Step 1: Install the Required Libraries/Packages#
Before we begin working on machine learning tasks in R, we need to install and load several essential packages:
These commands install the following libraries:
tidyverse
: A collection of R packages designed for data science.

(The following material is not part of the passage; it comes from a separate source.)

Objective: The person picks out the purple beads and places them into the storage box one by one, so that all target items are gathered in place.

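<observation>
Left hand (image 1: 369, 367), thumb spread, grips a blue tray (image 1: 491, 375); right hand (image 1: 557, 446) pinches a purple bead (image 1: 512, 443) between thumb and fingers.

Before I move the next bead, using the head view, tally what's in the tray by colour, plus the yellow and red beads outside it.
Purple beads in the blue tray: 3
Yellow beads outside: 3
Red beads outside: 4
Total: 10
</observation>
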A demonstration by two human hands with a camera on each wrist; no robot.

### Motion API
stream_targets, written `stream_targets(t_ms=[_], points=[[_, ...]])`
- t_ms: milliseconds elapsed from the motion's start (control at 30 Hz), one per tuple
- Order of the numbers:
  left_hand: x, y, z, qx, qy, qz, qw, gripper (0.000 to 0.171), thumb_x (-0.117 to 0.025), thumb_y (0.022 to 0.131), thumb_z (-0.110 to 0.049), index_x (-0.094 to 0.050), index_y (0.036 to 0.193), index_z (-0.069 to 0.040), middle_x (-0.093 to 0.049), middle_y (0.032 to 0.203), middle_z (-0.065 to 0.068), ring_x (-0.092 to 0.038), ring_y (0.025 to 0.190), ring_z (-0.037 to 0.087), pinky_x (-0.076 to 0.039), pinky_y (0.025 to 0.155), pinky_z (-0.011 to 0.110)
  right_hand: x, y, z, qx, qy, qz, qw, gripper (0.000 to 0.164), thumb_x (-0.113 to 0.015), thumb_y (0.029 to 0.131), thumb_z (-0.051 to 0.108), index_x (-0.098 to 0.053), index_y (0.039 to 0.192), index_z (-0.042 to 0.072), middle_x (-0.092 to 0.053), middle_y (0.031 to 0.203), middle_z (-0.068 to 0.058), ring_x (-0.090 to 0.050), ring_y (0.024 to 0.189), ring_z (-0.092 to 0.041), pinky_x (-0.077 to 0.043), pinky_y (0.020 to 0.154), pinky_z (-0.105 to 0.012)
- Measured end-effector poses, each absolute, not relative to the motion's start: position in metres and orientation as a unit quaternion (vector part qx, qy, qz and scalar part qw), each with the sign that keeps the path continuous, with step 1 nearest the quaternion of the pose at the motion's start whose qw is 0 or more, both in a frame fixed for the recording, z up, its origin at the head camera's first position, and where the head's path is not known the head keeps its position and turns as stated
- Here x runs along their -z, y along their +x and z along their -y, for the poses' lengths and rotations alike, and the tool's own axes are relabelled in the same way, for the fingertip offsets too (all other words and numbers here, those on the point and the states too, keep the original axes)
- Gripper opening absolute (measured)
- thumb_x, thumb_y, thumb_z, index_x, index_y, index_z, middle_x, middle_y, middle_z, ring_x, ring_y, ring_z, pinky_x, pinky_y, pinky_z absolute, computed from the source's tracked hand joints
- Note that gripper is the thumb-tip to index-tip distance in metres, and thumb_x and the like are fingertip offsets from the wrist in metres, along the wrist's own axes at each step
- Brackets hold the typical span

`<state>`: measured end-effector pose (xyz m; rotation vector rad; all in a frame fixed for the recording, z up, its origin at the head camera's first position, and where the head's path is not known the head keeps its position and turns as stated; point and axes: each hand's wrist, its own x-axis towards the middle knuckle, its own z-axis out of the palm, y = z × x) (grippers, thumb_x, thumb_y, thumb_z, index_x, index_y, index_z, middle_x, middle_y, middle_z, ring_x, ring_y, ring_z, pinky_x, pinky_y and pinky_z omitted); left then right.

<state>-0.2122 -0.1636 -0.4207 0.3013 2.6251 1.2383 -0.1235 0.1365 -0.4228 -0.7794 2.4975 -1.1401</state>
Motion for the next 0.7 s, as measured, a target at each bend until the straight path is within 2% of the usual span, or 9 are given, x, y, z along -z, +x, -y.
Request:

It includes tools likeggplot2
,dplyr
, andreadr
for data manipulation and visualization.caret
: Short for Classification And Regression Training, this package provides a unified interface for building and evaluating machine learning models.randomForest
: Implements the Random Forest algorithm, a popular ensemble method for classification and regression tasks.corrplot
: A visualization tool to display correlation matrices in a clear and informative way.
install.packages("tidyverse")
install.packages("caret")
install.packages("randomForest")
install.packages("corrplot")
Step 2: Load Libraries#
Once installed, we can load the libraries. This makes the functions from each package available in our R environment so we can use them in the rest of our analysis.
library(tidyverse)
library(caret)
library(randomForest)
library(corrplot)
Step 3: Load Iris Dataset, a built-in dataset in R#
This section begins by loading the built-in Iris dataset into a variable called df
. The Iris dataset is a classic dataset in machine learning, containing measurements of sepal length, sepal width, petal length, and petal width for 150 iris flowers across three species. To get an initial sense of the data, the head(df)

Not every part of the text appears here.